If a limb from your favorite silver maple falls on the deck while you are making the coffee and feeding the cat at 6 a.m., don't leap around the kitchen saying obscene things.

Think something good: "See how Mother Nature tests the mettle of mortal persons, reminding us that we are but poor pawns in the Grand Plan for the Universe."

Keep this thought, if possible, for the rest of the day as every tree in the side yard deteriorates and fall down by degrees.

When relatives call, before the electricity goes off, try to refrain from crying and describing your yard as "a battleground." Tears or cliches aren't going to help a lot.

You may need a new and extremely nice thought when you move the Cherokee because a locust across the street seems to be menacing it.

The Cherokee stalls in the circle at the end of Happy Highfields Road.

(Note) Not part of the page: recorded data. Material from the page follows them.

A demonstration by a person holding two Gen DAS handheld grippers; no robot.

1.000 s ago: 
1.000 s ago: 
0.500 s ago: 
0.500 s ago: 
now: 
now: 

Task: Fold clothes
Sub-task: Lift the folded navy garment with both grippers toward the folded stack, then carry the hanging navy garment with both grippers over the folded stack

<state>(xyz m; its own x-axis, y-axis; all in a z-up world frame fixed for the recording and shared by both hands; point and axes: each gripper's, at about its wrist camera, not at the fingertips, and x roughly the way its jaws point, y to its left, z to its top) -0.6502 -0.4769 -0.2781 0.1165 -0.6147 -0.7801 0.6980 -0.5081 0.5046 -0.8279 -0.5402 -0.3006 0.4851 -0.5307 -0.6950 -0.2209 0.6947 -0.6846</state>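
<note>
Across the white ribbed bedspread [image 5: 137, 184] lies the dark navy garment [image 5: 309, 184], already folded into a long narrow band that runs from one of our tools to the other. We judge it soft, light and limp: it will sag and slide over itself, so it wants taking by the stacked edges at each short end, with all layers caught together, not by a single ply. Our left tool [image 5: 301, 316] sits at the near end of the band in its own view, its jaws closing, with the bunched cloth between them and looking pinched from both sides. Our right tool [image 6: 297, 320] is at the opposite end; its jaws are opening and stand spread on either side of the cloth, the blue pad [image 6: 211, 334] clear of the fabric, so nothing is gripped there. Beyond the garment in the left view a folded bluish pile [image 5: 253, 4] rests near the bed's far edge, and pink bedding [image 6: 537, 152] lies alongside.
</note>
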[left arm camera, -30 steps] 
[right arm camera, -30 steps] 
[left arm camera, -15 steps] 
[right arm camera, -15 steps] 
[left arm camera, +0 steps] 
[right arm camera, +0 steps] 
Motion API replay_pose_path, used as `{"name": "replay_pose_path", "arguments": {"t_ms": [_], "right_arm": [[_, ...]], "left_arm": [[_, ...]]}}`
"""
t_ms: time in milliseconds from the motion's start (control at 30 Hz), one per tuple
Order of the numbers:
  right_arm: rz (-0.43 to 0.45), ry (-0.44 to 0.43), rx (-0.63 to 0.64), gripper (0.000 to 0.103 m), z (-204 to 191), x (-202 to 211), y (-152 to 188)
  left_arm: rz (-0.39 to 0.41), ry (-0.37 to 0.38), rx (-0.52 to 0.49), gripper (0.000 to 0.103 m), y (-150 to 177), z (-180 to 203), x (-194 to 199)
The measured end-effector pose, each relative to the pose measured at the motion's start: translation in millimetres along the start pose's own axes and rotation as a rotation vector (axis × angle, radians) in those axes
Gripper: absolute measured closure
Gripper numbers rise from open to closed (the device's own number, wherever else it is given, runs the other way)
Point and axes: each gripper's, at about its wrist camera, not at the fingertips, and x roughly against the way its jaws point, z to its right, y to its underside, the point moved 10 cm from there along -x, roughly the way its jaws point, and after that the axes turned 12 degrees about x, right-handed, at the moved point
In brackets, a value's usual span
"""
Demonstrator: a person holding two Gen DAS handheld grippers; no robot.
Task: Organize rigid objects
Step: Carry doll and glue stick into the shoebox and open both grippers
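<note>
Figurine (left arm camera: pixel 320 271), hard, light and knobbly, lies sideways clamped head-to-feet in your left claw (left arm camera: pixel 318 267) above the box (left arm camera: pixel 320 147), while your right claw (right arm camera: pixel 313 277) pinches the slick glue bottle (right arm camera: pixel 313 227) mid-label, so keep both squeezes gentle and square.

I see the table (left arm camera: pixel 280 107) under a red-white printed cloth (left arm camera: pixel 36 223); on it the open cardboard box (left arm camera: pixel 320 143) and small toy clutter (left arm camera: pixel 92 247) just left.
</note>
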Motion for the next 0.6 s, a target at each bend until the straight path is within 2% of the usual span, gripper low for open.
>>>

Two courageous, kind, compassionate, forthright and strong young neighbors help you push it out of the way of traffic, which is pretty scarce because the road is beginning to ice.

(I don't know which one of these guys is going to be president one of these days, but the one who doesn't make it to the White House will be the next Kevin Costner or invent the cure for the common cold.)

And the kind men from the garage come with the wrecker, and one of them, in a kindly manner, says you flooded it, and it is now up and running, as we computer experts say.

Trees are falling everywhere by now, and you should be philosophical. You should tell yourself: "Mother Nature likes to see what persons who walk the Earth are made of, and we should be not be found wanting."

I have to go have a good cry now, If you see Mother Nature, tell her to butt out and leave us alone and that she owes me half a dozen good trees.